#### [Aim of the exercise]
Nothing but the lines below from the one holding "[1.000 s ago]" up to and including the one holding "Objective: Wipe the" should be copied, exactly and without pictures.

#### [Records for the exercise]
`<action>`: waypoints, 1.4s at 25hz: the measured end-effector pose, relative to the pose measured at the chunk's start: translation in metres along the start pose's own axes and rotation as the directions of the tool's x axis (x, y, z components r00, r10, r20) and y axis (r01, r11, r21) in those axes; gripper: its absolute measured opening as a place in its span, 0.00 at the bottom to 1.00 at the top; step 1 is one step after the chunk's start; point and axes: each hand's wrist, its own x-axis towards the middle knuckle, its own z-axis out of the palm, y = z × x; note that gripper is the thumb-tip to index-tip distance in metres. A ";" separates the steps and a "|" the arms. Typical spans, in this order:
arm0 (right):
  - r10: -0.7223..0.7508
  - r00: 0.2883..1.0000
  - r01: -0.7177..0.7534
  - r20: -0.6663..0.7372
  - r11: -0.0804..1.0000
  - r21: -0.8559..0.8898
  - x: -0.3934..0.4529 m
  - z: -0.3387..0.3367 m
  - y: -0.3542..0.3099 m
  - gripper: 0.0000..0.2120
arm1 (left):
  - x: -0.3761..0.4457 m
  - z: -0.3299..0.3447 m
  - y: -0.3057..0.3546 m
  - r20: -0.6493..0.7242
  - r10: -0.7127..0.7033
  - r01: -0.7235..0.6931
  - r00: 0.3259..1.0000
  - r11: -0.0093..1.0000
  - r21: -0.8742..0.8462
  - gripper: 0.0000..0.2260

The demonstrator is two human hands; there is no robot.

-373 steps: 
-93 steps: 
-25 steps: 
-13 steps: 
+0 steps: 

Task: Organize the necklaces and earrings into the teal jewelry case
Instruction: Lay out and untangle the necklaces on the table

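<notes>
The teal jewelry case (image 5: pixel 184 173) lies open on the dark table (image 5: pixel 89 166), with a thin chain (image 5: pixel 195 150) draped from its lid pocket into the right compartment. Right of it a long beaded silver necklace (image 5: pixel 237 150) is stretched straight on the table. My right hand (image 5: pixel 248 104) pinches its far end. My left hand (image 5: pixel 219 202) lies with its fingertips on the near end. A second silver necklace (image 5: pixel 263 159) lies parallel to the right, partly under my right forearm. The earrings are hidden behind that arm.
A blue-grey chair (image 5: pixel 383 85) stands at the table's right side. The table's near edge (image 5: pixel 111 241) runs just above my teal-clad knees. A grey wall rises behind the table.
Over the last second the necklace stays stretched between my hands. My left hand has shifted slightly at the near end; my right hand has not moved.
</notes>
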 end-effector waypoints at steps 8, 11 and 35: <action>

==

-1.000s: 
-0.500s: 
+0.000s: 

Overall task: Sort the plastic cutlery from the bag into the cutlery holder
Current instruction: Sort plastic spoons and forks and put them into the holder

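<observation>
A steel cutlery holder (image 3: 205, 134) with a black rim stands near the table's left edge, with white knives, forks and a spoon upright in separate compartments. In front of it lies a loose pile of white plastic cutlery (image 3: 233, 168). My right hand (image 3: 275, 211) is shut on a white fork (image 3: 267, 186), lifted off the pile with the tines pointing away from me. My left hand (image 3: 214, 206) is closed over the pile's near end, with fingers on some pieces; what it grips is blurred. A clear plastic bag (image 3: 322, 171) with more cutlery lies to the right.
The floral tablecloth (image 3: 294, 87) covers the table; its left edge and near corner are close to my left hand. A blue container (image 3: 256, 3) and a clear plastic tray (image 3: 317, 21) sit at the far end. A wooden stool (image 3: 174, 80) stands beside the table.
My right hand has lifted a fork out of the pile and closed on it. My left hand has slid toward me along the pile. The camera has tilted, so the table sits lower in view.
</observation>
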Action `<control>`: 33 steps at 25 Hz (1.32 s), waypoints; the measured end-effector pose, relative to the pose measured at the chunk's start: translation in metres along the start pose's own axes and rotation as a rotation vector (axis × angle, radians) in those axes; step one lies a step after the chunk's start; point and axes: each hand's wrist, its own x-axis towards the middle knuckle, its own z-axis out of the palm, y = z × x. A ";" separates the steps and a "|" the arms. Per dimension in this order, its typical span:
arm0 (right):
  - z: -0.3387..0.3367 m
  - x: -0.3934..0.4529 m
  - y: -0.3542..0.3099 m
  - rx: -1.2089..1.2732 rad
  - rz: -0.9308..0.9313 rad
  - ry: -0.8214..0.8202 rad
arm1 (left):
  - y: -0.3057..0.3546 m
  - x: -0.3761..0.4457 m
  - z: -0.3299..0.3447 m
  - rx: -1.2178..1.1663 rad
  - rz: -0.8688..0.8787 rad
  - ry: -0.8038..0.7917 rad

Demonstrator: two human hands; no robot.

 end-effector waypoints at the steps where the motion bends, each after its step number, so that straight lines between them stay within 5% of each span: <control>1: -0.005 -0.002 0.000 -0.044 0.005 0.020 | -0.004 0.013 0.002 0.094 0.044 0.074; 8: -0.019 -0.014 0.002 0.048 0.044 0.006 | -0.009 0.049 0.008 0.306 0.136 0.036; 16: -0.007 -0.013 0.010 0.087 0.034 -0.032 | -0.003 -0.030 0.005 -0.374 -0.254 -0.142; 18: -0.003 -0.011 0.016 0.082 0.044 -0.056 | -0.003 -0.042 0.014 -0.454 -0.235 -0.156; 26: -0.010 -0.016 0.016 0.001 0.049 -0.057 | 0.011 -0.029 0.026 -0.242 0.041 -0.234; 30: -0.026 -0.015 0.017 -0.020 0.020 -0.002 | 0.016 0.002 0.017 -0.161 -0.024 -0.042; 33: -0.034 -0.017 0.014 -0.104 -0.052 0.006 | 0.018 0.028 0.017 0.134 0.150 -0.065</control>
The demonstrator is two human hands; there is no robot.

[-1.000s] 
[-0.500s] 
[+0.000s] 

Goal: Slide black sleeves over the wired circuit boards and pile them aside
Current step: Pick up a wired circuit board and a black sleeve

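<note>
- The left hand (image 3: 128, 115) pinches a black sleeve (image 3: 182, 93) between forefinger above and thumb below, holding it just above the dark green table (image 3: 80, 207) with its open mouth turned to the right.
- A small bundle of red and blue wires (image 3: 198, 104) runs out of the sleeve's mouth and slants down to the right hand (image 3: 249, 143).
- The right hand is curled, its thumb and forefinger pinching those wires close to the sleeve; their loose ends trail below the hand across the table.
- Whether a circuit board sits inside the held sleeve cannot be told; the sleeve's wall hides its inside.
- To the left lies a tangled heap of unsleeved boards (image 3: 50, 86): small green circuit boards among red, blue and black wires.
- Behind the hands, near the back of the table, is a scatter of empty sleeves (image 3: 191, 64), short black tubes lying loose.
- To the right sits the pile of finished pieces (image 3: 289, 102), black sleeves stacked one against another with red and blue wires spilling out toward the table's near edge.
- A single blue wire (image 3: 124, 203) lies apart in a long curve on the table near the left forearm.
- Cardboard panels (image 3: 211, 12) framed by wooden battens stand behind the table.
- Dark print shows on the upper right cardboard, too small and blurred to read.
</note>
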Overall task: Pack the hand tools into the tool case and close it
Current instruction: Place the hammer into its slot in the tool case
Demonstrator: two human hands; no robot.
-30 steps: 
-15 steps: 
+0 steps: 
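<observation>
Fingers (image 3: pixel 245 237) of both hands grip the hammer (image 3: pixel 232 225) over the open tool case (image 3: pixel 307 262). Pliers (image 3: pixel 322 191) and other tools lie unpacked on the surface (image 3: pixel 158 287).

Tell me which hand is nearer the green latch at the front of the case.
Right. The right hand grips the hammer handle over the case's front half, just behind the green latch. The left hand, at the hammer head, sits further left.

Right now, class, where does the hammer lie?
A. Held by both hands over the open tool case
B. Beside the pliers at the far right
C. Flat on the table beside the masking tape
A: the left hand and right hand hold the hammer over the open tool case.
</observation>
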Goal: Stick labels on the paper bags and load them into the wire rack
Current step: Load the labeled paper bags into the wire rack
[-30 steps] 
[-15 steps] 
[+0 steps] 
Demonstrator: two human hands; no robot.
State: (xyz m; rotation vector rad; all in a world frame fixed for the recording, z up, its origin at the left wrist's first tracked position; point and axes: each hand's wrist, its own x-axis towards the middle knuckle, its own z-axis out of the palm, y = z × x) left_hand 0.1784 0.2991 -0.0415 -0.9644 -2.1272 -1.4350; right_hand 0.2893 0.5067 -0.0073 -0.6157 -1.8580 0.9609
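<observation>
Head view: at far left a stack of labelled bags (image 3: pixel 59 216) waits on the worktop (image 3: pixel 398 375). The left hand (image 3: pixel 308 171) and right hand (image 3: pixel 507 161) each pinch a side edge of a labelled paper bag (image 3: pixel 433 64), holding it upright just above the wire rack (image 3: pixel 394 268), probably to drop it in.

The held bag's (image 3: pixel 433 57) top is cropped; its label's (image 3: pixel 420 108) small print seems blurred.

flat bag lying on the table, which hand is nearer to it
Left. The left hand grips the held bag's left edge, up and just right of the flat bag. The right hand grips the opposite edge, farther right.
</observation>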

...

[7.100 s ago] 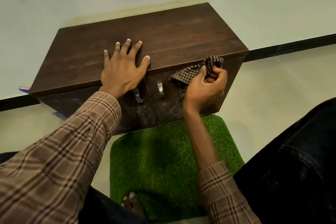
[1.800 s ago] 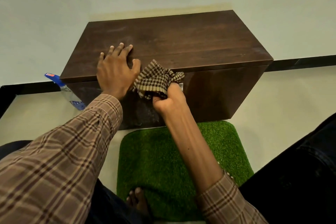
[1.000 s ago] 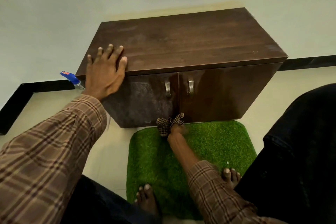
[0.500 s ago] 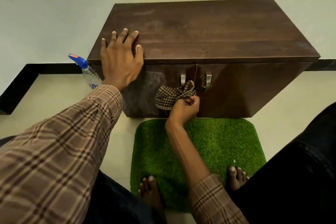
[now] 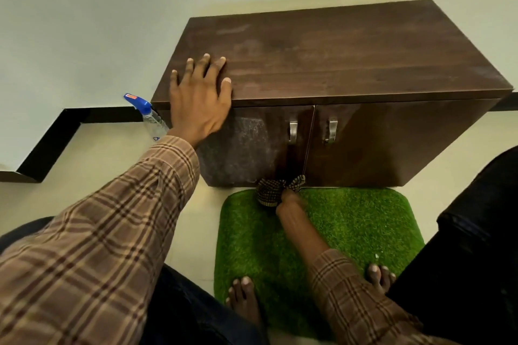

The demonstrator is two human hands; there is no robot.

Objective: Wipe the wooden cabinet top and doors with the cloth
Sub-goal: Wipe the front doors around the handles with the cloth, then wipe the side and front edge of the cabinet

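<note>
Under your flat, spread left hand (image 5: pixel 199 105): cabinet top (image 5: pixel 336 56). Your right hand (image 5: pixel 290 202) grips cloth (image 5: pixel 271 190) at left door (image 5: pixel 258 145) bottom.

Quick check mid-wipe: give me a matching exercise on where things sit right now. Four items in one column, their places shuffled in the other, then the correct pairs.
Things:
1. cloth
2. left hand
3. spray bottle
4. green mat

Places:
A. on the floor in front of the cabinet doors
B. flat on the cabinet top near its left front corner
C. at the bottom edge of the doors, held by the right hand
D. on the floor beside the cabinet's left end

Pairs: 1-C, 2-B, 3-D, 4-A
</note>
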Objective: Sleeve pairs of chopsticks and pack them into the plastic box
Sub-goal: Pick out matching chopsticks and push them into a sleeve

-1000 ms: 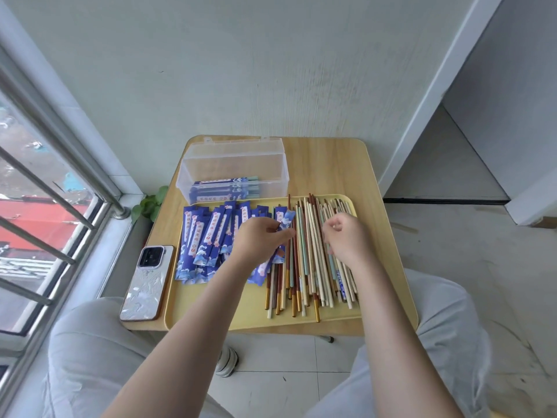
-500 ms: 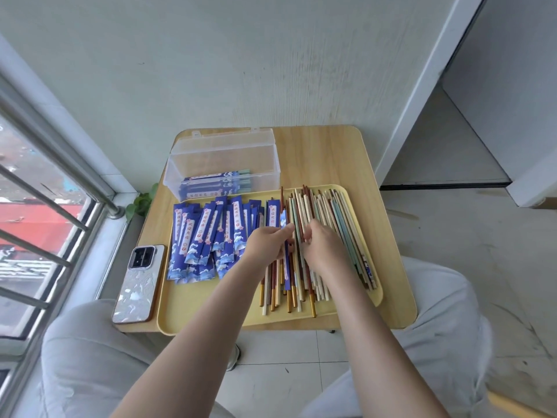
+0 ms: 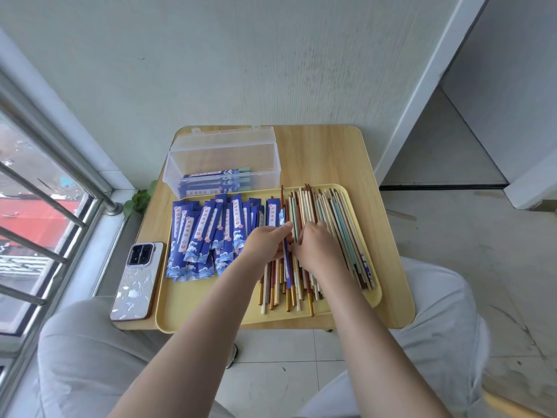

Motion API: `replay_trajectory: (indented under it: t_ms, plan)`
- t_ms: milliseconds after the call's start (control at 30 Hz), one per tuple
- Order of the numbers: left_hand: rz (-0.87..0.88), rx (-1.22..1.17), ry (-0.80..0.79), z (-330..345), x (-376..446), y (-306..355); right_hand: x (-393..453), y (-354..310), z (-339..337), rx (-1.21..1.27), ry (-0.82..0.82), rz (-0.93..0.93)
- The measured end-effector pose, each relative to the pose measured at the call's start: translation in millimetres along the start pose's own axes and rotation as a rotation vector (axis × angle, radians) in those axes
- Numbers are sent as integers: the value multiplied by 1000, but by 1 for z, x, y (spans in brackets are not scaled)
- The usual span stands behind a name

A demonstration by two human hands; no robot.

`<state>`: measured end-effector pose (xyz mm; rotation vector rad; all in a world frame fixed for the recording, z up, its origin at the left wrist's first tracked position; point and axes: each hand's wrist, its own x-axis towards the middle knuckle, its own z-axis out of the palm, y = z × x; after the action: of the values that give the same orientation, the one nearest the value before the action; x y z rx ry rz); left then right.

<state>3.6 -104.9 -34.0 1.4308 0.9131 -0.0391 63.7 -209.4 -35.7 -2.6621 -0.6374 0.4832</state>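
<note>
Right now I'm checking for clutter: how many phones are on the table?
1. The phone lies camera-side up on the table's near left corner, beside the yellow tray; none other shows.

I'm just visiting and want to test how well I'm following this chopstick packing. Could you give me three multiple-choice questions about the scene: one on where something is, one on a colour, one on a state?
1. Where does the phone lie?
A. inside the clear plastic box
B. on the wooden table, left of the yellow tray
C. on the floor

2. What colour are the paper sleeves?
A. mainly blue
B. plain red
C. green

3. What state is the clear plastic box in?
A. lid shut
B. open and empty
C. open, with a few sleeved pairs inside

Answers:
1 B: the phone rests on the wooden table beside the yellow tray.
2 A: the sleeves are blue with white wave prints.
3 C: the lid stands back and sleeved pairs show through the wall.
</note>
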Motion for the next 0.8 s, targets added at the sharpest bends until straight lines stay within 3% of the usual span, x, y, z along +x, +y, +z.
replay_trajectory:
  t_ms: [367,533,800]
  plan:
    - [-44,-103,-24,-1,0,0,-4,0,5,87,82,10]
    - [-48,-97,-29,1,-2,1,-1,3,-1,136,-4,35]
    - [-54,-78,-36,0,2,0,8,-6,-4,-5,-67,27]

#### [Solution below]
[1.000 s ago] 
[0.500 s ago] 
[now] 

The demonstrator is two human hands; there is no robot.

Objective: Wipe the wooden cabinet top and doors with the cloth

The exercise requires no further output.